We hadn't received rain since the tropical system that fizzled out a month ago, and I'm not entirely sure that the sprinklers have been running enough in my absence.  Of course, the driest area right now  is usually the wettest and the low lying area even flooded every other summer, leading me to situate plants that love wet feet there, such as papyrus, gingers, and elephant ears.  Perhaps the tall slash pine trees are drinking all the water for themselves.  "Selfish jerks!" I thought to myself.

My dead leather fern.
Just as I was about to finish my watering session, the birds suddenly got very chatty and actually began to swoop around my head like little daredevils!  Birds like cardinals and titmouses would alight on fenceposts and trees, landing so close that they were in arm's reach!  As I stood there, enjoying the chattering and singing, I watched as various woodpeckers started foraging on the tree trunks.  I saw red cockaded woodpeckers, hairy woodpeckers and a few more to boot!

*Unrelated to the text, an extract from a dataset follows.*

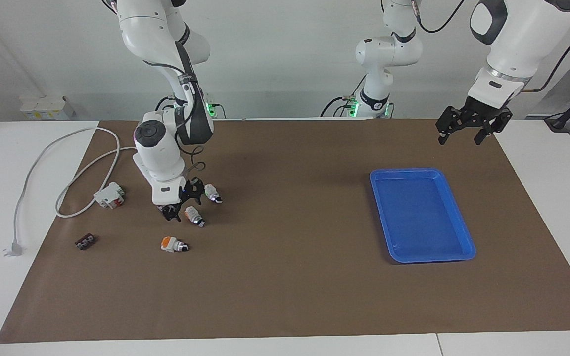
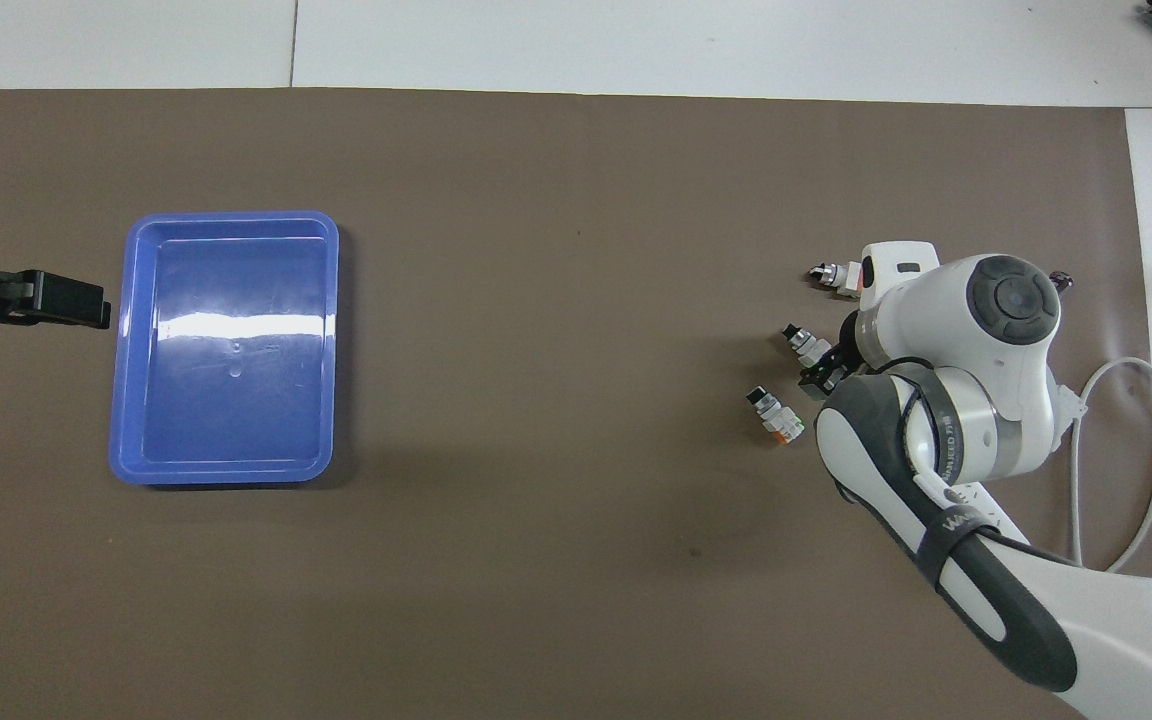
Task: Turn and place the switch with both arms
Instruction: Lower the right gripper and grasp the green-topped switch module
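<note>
The switch (image 1: 194, 216) lies on the brown mat with its red-orange end toward my right gripper and its black knob pointing away; it also shows in the overhead view (image 2: 804, 342). My right gripper (image 1: 181, 201) is down at the mat, open, right beside the switch's red-orange end, and holds nothing. In the overhead view the right arm's wrist covers most of that gripper (image 2: 822, 376). My left gripper (image 1: 467, 132) waits open and empty, raised over the left arm's end of the table; one finger shows in the overhead view (image 2: 61, 300).
A similar switch (image 1: 212, 193) lies nearer to the robots, and one with a bigger orange end (image 1: 173, 244) lies farther. A blue tray (image 1: 421, 215) sits toward the left arm's end. A white breaker (image 1: 109, 194), a black block (image 1: 85, 242) and a white cable (image 1: 42, 163) lie at the right arm's end.
</note>
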Controlling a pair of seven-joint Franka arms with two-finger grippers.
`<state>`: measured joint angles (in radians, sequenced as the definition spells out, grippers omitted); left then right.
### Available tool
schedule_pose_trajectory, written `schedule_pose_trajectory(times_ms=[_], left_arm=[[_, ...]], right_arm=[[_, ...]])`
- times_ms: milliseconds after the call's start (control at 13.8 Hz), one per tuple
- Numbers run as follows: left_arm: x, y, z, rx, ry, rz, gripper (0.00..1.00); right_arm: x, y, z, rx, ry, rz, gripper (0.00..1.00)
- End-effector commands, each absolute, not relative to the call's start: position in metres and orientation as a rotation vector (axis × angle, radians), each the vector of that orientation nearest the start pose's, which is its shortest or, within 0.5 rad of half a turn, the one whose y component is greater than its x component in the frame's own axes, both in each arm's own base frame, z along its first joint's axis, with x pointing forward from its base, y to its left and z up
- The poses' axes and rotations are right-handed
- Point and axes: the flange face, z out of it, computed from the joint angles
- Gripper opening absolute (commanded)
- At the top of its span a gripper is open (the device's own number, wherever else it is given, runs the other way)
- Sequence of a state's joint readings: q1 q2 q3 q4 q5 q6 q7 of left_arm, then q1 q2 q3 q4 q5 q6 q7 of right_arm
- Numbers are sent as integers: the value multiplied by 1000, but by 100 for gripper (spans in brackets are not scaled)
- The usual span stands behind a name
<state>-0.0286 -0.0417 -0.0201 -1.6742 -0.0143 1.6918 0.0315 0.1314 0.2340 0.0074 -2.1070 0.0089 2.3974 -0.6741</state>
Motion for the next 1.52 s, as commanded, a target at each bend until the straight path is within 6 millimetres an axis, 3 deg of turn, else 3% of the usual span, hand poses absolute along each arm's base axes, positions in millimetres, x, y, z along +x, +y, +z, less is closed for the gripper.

I ran back inside to get the camera, and not taking the time to get the 300mm telephoto zoom lens, I stuck with the default lens instead.  Here's what I saw!

Female Red Cardinal

Brown Headed Nuthatch

Tufted Titmouse
All the birds would all come and forage in a loose flock, converging upon the garden after I drenched it with water.  Cardinals hunted in the undergrowth, the different species of nuthatch, flitted about the treetops, and woodpeckers took to the trunks.  At one point, a nuthatch chatted at me, but stopped when it heard another one sound an alarm.  In fact, all the birds got really quiet, and my nuthatch hid in a bottlebrush.

All of a sudden, a big slate gray colored bird of prey zipped by, perching only a stone's throw from me!  I think it was a merlin, though it could have been a peregrine falcon.  In any case, all the birds communicated with each other to avoid the threat of a predator.  Too cool.

15 comments:

  1. Drought conditions do a number on our gardens that is for sure. I hope some of these that look like goners will perk back up and grow again for you.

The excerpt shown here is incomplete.